Action item: The reply has to be a number alone, equal to how many lines in the entries below hold the string "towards".
··· Information provided ···
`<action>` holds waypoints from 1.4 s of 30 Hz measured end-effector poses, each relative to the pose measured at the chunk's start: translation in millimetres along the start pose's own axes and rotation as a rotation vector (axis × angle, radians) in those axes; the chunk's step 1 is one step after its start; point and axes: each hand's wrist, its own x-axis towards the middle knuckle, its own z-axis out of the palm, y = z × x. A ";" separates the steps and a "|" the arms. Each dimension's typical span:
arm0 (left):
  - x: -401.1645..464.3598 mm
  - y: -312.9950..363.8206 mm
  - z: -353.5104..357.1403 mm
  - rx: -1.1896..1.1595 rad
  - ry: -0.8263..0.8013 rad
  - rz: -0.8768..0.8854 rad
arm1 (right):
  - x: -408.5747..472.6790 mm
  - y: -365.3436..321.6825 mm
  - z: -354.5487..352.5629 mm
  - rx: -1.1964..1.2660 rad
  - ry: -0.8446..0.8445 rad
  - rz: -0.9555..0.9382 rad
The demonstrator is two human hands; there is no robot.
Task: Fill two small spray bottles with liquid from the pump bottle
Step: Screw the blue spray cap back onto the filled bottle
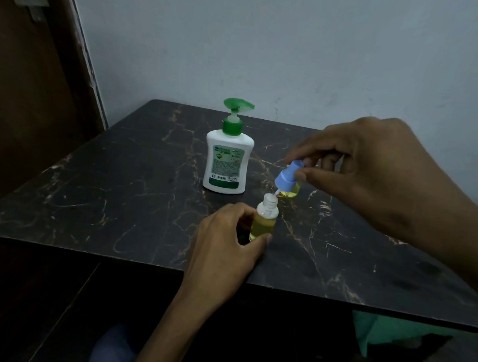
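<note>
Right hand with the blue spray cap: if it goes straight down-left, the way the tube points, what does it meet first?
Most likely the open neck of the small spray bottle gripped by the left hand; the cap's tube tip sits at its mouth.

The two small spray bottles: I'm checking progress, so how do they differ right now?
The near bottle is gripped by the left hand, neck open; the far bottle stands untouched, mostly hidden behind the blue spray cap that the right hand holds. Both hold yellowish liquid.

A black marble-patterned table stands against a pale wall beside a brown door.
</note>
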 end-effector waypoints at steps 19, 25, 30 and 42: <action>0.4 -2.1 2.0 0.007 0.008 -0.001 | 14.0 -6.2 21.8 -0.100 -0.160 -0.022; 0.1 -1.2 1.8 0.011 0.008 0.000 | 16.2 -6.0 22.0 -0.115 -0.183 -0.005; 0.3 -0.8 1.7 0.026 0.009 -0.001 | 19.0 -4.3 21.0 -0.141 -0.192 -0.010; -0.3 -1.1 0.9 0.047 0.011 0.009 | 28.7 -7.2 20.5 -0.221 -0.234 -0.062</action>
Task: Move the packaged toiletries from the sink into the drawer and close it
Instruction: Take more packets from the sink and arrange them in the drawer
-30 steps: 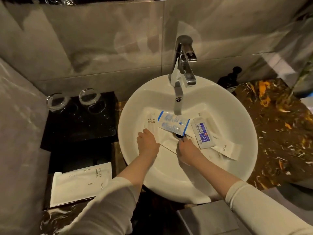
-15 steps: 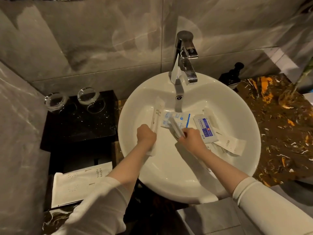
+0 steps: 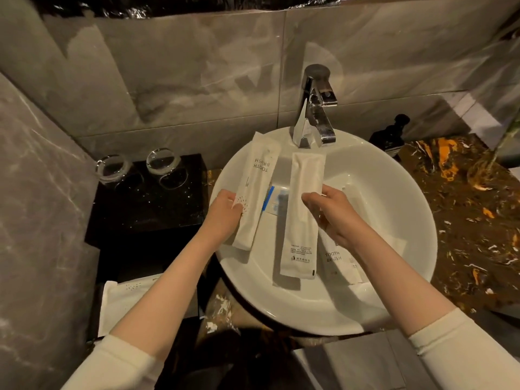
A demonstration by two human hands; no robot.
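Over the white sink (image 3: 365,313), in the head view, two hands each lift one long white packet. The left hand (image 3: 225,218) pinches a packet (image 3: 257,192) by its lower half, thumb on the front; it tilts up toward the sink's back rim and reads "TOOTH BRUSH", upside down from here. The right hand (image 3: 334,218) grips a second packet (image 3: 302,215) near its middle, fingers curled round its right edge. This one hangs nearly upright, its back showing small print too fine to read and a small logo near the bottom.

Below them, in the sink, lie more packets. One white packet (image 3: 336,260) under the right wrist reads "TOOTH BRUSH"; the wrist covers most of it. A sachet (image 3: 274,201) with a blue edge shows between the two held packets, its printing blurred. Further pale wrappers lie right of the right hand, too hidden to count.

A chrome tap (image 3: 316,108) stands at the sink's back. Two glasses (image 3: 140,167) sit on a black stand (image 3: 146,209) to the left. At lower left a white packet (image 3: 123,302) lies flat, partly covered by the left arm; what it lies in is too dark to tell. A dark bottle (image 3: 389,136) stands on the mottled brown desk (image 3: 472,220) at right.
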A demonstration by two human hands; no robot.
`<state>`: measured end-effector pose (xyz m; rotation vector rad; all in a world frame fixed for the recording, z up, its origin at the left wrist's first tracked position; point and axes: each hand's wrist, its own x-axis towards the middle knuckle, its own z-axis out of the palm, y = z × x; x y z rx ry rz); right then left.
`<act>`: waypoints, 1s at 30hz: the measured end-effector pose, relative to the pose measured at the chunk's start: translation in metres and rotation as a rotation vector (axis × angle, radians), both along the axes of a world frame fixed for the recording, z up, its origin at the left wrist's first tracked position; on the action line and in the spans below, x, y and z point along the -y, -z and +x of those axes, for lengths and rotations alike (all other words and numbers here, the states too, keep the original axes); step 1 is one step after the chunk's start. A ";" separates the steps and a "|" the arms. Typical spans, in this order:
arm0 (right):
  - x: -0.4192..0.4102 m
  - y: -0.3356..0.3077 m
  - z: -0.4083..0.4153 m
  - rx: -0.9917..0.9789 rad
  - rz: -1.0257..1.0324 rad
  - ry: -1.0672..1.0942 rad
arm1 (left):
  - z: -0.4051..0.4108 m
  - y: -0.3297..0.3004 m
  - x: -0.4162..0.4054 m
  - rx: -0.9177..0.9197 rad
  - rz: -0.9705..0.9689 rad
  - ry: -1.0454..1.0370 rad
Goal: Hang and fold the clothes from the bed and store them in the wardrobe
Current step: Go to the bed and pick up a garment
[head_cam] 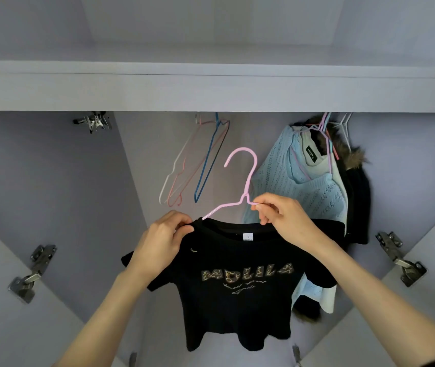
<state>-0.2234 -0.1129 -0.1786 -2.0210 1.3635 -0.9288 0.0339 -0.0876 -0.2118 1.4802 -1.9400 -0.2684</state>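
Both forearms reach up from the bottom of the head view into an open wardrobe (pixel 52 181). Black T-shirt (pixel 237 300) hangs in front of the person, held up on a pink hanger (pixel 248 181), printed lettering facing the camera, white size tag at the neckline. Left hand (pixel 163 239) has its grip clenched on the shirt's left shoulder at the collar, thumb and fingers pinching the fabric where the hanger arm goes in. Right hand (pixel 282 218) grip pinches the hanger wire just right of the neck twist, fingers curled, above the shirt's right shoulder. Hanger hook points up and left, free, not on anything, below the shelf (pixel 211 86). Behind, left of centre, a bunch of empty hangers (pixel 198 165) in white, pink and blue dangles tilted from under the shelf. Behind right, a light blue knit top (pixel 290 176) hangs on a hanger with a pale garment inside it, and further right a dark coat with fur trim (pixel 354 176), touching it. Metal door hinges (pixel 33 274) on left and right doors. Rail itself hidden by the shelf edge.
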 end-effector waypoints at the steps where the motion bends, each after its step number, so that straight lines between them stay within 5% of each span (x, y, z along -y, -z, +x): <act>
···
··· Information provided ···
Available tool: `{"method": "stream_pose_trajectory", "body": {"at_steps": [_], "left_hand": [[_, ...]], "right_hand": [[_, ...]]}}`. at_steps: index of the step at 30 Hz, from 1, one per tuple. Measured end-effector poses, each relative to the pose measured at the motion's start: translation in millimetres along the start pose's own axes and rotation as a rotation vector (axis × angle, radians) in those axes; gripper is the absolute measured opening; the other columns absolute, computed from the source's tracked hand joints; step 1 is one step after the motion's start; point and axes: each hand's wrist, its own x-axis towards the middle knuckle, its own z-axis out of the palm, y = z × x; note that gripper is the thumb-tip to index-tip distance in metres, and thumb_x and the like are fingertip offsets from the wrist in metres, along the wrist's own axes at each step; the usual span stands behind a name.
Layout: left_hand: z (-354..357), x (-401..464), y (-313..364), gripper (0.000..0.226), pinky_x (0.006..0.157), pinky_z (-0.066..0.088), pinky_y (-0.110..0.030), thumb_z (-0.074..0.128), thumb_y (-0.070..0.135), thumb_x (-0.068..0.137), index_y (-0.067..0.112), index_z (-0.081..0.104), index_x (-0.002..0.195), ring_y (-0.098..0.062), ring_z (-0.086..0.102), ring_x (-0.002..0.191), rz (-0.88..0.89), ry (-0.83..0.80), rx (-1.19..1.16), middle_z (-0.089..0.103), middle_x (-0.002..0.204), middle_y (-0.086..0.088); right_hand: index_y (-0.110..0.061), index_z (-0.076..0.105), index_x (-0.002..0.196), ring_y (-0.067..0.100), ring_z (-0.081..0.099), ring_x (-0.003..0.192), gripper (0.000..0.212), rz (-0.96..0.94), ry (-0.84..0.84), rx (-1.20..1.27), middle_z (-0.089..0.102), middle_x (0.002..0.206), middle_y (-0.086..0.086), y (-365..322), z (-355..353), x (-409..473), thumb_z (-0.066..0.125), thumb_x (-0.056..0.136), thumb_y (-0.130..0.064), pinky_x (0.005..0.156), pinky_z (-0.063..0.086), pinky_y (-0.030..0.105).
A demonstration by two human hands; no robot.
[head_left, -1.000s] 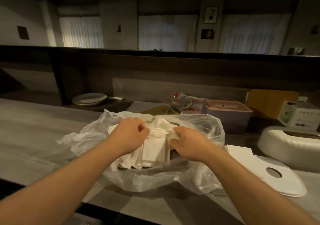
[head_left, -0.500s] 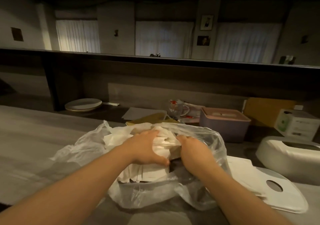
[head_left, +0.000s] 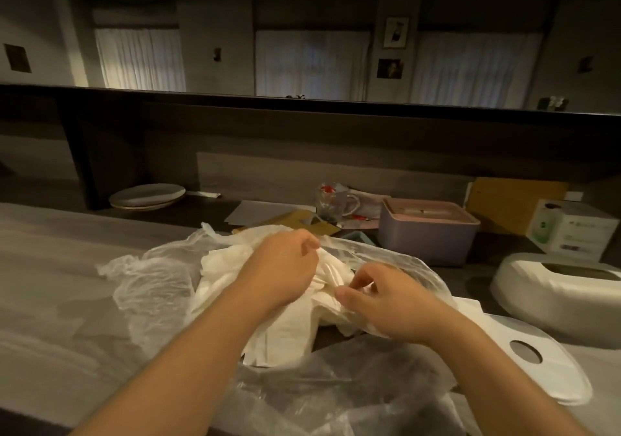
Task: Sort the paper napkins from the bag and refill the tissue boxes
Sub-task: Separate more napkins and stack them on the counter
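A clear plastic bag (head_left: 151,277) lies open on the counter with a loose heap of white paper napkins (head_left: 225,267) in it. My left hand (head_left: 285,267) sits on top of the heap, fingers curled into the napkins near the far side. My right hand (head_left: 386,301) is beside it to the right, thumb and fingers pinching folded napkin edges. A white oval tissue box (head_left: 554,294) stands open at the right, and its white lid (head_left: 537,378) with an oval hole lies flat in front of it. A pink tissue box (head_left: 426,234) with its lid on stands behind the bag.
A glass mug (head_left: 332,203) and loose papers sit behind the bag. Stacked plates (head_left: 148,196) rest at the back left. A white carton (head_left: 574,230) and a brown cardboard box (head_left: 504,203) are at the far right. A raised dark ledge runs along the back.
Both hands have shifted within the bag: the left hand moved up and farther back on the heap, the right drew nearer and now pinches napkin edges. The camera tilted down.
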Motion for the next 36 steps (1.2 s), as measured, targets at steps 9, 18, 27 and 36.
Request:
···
Solution below: 3